For the Record: Slayer – World Painted Blood

It seems that in the last few years, some of the more ‘classic’ bands, especially in metal or hard rock, Slayer-WorldPaintedBloodhave revisited their roots, and Slayer are no different. In a time when these old stalwarts of the thrash metal scene are regarded as dinosaurs, and they should be trying something new to expand on the genre, maybe even redefine it; unfortunately they revert to something that could be construed as their ‘early-style’, either through melody or composition. The inherent problem with this, of course, is that they could never achieve their classic sound; they’ve already taken things too far. They’re rich, they sell hundreds-of-thousands of albums every year, they don’t have the anger in them anymore, and if they do, they take it out in some overly expensive way (probably). Even if they didn’t sell tons of records or live in enormous houses, to revert to their early style would be completely out of context these days, if only through over-production.
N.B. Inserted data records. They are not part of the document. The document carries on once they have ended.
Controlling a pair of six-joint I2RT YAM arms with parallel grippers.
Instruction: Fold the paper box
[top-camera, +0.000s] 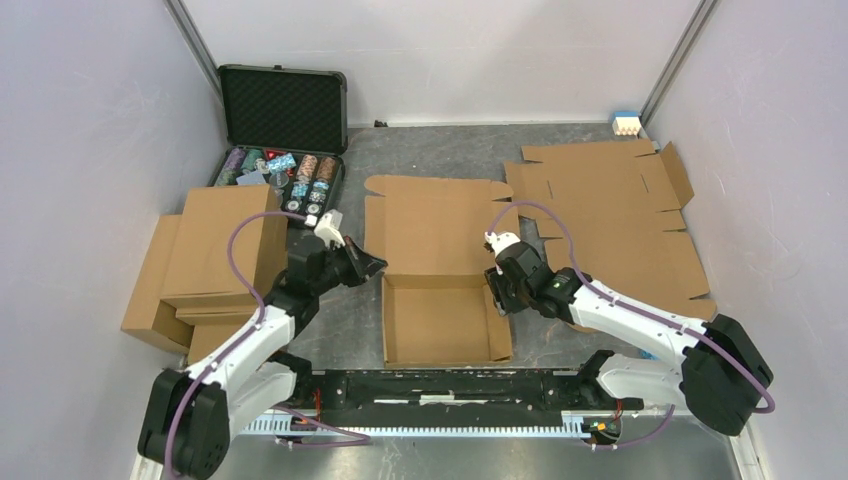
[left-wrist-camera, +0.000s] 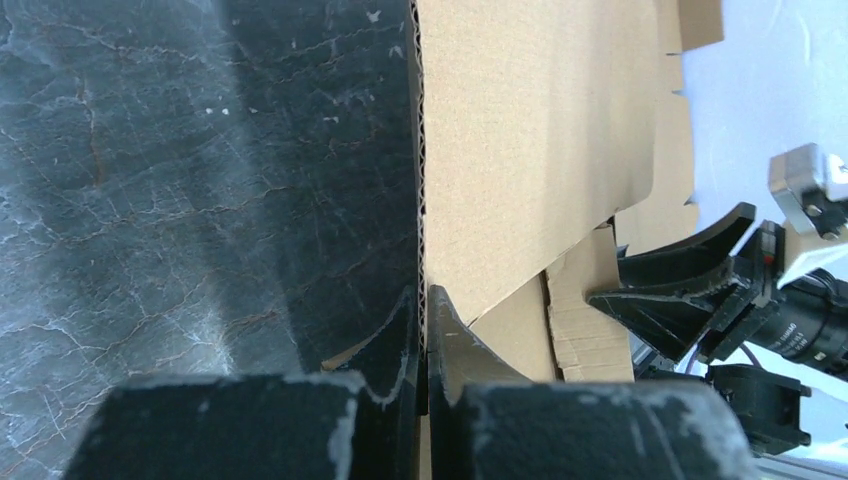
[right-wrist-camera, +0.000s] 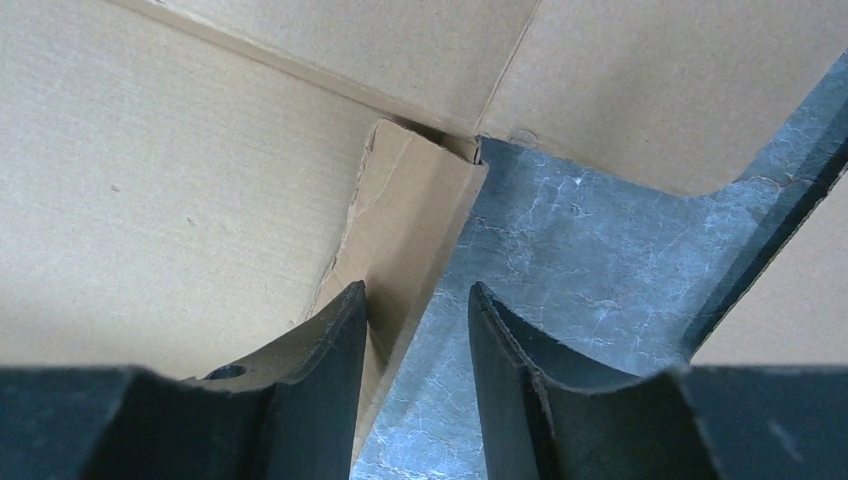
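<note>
The paper box (top-camera: 440, 318) lies mid-table as a shallow brown tray with raised walls, its lid panel (top-camera: 440, 220) flat behind it. My left gripper (top-camera: 375, 266) is at the tray's back left corner. In the left wrist view it (left-wrist-camera: 423, 300) is shut on the thin corrugated edge of the left wall (left-wrist-camera: 422, 150). My right gripper (top-camera: 497, 290) straddles the right wall. Seen from the right wrist, it (right-wrist-camera: 415, 292) is open. The folded wall (right-wrist-camera: 410, 210) rests against the left finger (right-wrist-camera: 335, 340), and a gap separates it from the right finger (right-wrist-camera: 500, 340).
An open black case of poker chips (top-camera: 283, 130) stands at the back left. A stack of folded brown boxes (top-camera: 210, 260) sits at the left. Flat cardboard blanks (top-camera: 610, 210) cover the right side. A small white and blue object (top-camera: 627, 124) is in the back right corner.
</note>
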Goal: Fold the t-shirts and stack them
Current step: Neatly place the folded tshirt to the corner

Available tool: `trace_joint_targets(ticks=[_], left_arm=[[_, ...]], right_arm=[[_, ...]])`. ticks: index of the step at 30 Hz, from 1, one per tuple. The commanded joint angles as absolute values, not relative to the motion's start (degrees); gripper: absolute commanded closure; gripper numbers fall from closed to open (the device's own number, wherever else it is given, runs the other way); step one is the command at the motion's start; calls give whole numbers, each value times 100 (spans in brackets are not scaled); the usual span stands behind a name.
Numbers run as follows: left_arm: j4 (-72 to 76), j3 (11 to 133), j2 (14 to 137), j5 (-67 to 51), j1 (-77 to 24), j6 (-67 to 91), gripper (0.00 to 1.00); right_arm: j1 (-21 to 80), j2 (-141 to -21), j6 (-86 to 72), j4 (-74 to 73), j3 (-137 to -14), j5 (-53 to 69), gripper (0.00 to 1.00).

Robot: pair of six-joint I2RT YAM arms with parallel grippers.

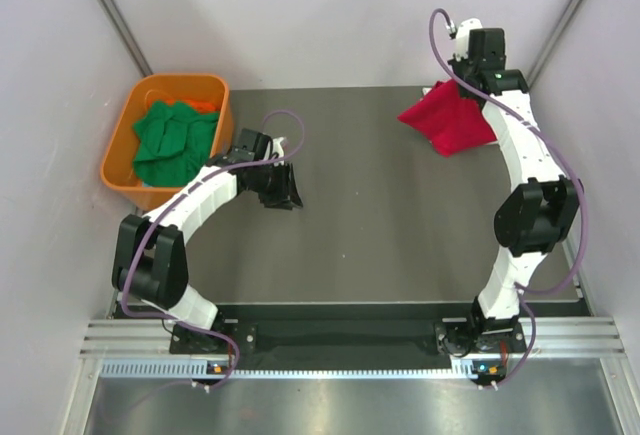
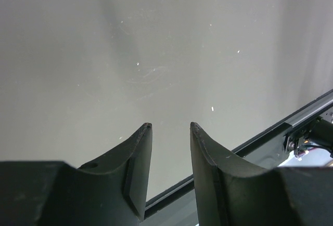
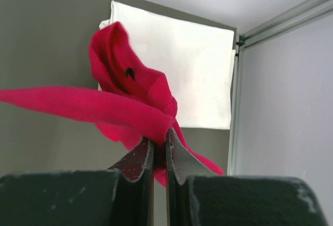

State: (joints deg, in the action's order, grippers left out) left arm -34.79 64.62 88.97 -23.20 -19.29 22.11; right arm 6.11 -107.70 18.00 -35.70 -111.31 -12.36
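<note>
Top external view, left to right: green t-shirts heaped in an orange tub, the left jaws parted and empty over bare tabletop, and at the far right corner the right jaws clenched on a bunched red t-shirt. Right wrist view shows a white t-shirt lying folded flat just beyond, so I judge stacking is in hand, and the red one next needs spreading squarely on it. No brand, label or writing is readable.

Note the red t-shirt, soft matt cloth, creased; the white t-shirt, smooth matt cloth; green t-shirts, matt cloth, in your smooth orange plastic tub; table, matt grey, finely scratched; left gripper fingers, matt black
</note>
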Motion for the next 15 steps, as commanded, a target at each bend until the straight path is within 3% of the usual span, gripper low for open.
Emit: trace_joint_targets(ticks=[1,15], left_arm=[[-3199,6407,8666,-2434,-1907,2145,60],[-3217,6416,8631,-2496,-1907,2136,60]], right_arm=[[668,-10547,1459,-3630,-11320,-1178,100],[870,-10230,1020,-4025,-11821,-827,100]])
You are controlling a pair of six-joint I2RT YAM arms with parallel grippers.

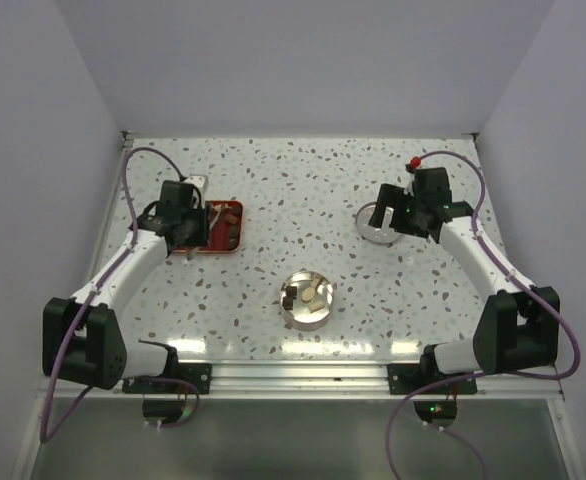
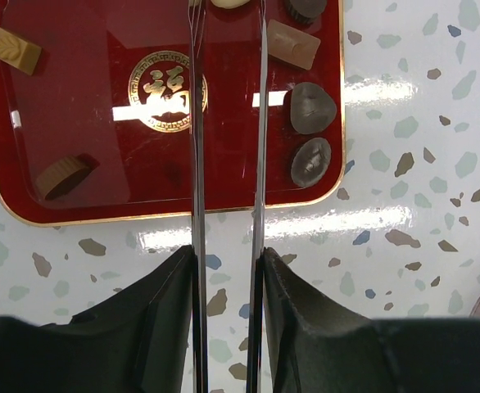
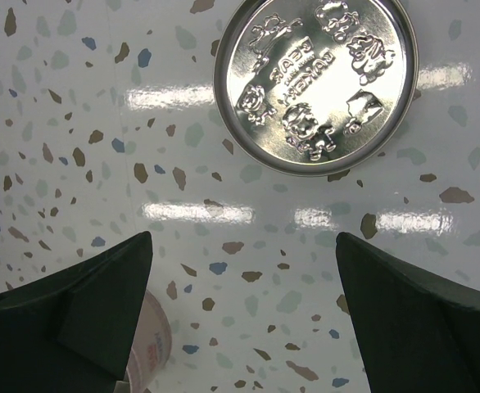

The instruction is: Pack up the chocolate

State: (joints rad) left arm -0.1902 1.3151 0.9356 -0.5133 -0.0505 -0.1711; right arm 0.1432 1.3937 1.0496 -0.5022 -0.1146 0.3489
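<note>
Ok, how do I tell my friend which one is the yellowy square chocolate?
Find the red tray with the gold emblem. In the left wrist view, the golden square chocolate sits alone in its top left corner, left of the tweezers. Only it is a golden square with a ribbed top.

Red tray (image 2: pixel 84 106), round tin (image 1: pixel 309 321) and embossed lid (image 3: pixel 315 82) rest apart on speckled tabletop (image 1: pixel 303 190).

bright, even light from overhead, no dim corners. white strip reflections streak across the glossy table (image 3: pixel 191 213) in both wrist views, and another bar flares on the red tray (image 2: pixel 76 176). the tin lid (image 3: pixel 314 82) gleams, embossing crisp. the tweezers (image 2: pixel 196 147) catch thin highlights. the right gripper (image 3: pixel 242 241) fingers (image 3: pixel 84 319) go black and soft-edged up close. overhead view: sharp, with faint shadows under the arms.
</note>
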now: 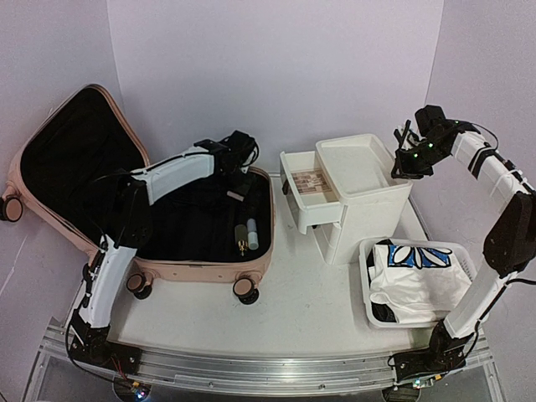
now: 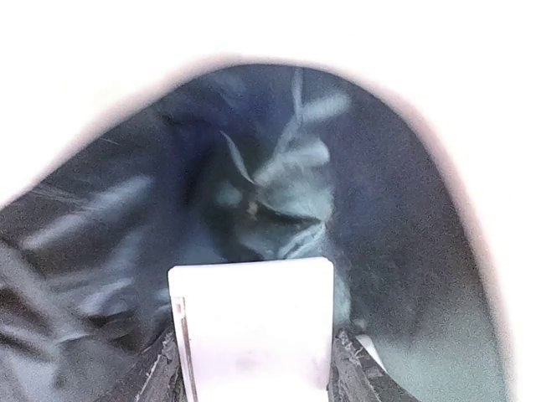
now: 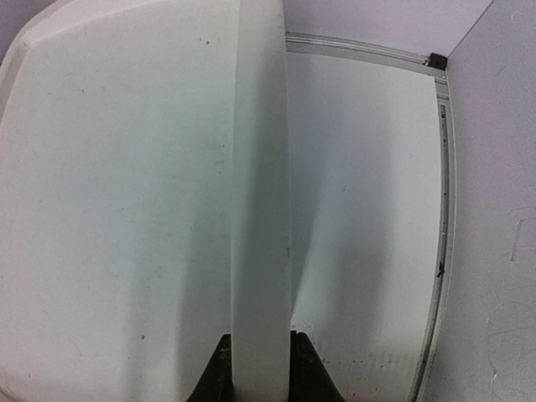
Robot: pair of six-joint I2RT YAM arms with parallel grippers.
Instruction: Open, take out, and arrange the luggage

World Painted Blood, Slayer’s grammatically infuriating eleventh LP is exactly what you’d expect from a thrash band in their forties, which isn’t necessarily a bad thing. Opening with the title track’s extended intro, the suspense and pace of the album are brought into the fray – all the hallmarks of the genre the band helped to create are present and correct. The pace is fairly varied between tracks, and the first half of “Beauty Through Order” gives you some respite from the pummelling the previous three songs dish out. Especially brutal is the powerful “Psychopathy Red”, or the mid-tempo, heavy “Americon”, Tom Araya yelling “It’s all about the mother fucking oil”, a line which, unfortunately, is as trite as it is uninteresting.
Despite that Slayer differ somewhat from most of their peers simply because they could be considered parodists to a degree, they still fall out of perspective by today’s standards. The musicianship is as tight as it has ever been, and I have to hand it to them – even the dry and sharp production techniques of Greg Fidelman imbue a certain sense of the sensibilities of yesteryear, and the unusual technique of pushing the drums to the top of the mix works in its own strange way. Although World Painted Blood is a marked improvement over 2006’s Christ Illusion, the latter wallowing in the limbo of fresh and stale ideas, there still lingers a sense that their ideas are tame, offering little that is new.

My rating? 5 out of 10.

World Painted Blood is out now on American Recordings.